Abstract

The influence of HFE gene mutations and liver iron overload on hepatocellular carcinoma (HCC) occurrence in patients with cirrhosis is subjected to controversial results. The aim of this work was to clarify this influence in a large cohort of prospectively followed-up cirrhotic patients classified according to the cause of their liver disease. Three hundred one consecutive cirrhotic patients (162 alcoholics and 139 HCV-infected patients) were included at time of diagnosis of cirrhosis and followed-up. Liver iron overload on initial biopsy according to modified Deugnier's score and C282Y/H63D HFE gene mutations were assessed. In patients with alcoholic cirrhosis (mean iron score, 2.0 +/- 3.0; mean time of follow-up, 66.1 +/- 45.1 months), 40 (24.6%) developed HCC. Thirteen (8.02%) were heterozygotes for C282Y HFE gene mutation and had higher hepatic iron scores (3.6 +/- 3.8 vs 1.9 +/- 2.8, respectively, P = .05).

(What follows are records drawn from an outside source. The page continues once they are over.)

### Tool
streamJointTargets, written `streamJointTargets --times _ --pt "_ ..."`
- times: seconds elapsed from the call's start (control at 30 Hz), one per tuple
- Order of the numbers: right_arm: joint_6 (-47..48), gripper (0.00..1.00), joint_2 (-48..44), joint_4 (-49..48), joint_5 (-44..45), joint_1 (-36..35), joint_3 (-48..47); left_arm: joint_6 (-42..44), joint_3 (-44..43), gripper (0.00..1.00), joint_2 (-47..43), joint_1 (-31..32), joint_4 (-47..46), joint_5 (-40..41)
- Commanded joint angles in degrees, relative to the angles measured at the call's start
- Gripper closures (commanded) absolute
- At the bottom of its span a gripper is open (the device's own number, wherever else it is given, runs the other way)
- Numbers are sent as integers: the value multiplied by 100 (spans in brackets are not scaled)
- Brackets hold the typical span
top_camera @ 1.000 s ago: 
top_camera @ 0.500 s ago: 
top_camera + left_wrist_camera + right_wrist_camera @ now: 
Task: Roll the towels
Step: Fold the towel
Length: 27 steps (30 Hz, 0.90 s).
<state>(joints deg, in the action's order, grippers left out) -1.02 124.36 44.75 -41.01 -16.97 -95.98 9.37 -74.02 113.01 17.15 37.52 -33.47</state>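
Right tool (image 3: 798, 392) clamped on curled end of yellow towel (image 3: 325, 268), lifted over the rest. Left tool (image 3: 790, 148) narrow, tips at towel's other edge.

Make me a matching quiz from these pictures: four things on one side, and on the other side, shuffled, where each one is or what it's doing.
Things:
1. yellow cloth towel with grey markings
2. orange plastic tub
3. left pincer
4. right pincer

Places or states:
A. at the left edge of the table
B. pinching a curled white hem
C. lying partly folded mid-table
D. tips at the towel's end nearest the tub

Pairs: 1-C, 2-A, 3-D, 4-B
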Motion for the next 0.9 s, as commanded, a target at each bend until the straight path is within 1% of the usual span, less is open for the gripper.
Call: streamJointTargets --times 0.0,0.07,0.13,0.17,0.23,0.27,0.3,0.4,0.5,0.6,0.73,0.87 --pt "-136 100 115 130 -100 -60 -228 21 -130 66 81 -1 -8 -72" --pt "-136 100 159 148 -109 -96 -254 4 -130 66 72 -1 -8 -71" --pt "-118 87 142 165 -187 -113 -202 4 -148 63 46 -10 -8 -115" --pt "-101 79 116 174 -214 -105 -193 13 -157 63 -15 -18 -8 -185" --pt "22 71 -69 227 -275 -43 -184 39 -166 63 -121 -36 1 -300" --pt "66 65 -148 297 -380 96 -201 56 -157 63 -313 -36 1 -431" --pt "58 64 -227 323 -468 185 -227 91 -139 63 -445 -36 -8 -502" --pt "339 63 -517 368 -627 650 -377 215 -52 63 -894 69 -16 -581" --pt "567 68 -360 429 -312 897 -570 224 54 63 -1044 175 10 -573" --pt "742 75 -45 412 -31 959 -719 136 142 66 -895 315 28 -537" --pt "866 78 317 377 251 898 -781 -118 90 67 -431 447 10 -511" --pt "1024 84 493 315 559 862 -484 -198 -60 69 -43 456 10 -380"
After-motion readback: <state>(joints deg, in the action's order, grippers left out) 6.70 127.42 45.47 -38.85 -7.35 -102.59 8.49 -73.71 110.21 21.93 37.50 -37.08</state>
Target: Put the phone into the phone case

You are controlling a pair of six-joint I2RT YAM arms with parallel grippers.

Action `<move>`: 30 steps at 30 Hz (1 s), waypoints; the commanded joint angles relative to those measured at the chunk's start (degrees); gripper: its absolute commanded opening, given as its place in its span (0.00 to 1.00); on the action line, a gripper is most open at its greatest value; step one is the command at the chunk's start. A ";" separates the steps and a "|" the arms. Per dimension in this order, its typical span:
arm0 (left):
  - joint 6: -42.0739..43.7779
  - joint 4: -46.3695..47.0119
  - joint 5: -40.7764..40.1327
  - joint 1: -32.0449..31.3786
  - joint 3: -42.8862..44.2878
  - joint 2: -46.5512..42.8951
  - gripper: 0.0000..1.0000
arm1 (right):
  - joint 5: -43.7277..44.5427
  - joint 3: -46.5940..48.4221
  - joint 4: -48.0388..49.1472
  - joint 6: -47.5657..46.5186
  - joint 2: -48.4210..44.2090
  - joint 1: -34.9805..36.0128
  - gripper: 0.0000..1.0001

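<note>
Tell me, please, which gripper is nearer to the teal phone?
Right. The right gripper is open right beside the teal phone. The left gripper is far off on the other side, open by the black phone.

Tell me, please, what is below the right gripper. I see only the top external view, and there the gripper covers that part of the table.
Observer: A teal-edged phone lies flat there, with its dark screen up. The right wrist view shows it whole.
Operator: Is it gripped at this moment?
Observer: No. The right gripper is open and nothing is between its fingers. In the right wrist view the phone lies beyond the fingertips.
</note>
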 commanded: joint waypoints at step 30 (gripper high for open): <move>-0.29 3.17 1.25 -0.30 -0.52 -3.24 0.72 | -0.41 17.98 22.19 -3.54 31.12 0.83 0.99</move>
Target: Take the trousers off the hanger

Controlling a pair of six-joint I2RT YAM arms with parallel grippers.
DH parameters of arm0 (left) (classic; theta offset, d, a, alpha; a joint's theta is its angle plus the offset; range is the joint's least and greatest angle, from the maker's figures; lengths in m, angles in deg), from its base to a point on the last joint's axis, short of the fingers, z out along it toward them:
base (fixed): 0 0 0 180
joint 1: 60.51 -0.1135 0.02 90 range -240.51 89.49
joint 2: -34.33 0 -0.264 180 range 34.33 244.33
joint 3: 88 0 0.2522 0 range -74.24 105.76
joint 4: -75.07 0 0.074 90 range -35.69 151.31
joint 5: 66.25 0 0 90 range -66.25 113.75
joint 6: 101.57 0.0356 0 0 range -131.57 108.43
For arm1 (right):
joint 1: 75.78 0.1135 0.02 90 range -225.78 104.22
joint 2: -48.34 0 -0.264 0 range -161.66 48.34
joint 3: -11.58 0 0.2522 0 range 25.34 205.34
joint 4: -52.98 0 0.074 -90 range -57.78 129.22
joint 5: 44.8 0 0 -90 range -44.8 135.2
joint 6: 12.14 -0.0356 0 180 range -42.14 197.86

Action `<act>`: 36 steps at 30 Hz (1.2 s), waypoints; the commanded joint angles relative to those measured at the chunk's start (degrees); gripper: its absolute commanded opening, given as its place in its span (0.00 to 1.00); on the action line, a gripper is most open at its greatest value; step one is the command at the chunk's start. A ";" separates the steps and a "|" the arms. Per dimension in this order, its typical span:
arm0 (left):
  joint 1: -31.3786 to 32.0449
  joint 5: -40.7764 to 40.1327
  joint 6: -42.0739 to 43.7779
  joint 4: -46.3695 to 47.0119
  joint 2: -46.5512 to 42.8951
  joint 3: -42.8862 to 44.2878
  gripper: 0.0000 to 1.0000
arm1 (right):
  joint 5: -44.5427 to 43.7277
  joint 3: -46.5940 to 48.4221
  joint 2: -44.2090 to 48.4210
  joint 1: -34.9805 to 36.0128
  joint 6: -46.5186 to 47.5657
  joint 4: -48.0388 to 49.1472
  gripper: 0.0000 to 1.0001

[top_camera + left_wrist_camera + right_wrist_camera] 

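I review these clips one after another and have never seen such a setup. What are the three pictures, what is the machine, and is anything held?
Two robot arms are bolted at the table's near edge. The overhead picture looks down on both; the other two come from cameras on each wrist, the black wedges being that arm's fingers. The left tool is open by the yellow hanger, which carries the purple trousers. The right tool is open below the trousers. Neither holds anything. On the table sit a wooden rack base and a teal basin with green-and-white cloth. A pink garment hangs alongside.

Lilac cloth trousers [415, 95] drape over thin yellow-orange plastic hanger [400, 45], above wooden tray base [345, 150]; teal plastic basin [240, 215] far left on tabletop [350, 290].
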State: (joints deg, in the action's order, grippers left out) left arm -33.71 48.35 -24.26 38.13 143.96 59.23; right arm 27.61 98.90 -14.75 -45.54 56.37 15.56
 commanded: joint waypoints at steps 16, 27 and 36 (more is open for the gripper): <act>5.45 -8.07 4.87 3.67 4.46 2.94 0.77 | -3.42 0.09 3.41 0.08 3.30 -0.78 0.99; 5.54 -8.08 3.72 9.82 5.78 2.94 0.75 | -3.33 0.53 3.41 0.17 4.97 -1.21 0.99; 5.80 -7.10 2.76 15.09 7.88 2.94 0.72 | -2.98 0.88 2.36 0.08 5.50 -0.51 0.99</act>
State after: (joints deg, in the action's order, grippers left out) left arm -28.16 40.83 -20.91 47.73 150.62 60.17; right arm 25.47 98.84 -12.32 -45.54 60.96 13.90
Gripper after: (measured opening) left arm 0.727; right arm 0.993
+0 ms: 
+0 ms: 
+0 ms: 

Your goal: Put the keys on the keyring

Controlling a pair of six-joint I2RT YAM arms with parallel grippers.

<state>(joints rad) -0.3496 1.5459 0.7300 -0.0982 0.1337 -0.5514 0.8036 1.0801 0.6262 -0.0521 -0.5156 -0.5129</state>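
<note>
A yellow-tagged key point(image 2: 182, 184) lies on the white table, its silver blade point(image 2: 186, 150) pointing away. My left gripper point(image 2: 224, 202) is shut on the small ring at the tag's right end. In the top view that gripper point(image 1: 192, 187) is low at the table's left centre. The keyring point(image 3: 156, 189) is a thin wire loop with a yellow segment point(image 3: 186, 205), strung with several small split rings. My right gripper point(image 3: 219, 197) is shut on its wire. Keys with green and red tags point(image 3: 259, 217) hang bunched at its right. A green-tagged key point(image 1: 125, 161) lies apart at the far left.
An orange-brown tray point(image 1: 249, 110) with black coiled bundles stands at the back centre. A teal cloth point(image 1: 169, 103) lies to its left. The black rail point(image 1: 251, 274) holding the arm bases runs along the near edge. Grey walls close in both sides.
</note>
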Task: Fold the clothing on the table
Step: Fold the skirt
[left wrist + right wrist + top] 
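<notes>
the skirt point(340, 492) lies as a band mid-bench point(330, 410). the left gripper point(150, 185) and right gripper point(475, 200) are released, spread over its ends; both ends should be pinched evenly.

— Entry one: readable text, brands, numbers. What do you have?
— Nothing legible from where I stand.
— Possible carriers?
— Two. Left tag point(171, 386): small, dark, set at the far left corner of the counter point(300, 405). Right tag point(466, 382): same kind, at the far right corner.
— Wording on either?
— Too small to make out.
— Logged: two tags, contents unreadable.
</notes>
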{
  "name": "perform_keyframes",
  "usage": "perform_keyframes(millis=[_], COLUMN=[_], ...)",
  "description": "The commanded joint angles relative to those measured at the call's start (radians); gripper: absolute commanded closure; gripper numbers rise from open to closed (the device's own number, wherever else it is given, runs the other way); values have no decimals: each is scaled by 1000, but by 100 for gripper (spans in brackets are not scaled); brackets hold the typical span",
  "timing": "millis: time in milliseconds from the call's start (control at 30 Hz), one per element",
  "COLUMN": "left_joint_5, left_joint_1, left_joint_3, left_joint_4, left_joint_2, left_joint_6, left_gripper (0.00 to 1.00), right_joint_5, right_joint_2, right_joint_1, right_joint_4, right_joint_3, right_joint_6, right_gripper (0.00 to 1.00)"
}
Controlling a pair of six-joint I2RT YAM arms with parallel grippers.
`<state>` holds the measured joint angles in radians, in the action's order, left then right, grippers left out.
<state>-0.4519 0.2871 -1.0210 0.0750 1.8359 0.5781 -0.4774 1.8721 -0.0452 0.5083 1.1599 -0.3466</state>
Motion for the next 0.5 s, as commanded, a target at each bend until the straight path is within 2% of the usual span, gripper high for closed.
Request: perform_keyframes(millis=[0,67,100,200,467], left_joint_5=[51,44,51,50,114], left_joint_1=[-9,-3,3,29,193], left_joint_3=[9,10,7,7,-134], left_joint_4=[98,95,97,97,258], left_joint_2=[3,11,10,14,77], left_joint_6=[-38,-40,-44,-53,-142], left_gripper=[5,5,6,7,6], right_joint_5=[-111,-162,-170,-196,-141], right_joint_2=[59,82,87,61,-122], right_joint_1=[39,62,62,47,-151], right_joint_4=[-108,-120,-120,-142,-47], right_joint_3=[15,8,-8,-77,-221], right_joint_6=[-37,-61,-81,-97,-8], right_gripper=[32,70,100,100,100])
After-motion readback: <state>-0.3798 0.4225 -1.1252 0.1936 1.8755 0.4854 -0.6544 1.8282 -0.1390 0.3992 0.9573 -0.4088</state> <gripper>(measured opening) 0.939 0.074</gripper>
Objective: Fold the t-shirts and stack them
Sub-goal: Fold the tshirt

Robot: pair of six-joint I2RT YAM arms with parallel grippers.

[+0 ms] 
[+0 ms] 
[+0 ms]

In univariate analysis, liver iron overload as a continuous variable (HR, 1.23 [1.13-1.34], P < .001) or in binary coding with an optimal threshold of iron score >/=2.0 (HR, 4.1 [2.1-7.3], P < .0001) and C282Y mutation carriage (HR, 2.7 [1.2-6.3], P = .01) were risk factors for HCC. In multivariate analysis, liver iron and C282Y mutation carriage remained independent risk factors for HCC. In patients with HCV-related cirrhosis (C282Y mutation carriage, 17 [12.23%]; mean liver iron score, 0.9 +/- 1.9; mean time of follow-up, 85.5 +/- 42.1 months; HCC, 63 [45.32%] patients), C282Y mutation carriage and liver iron were not associated with HCC occurrence. Liver iron overload and C282Y mutation are associated with a higher risk of HCC in patients with alcoholic but not HCV-related cirrhosis.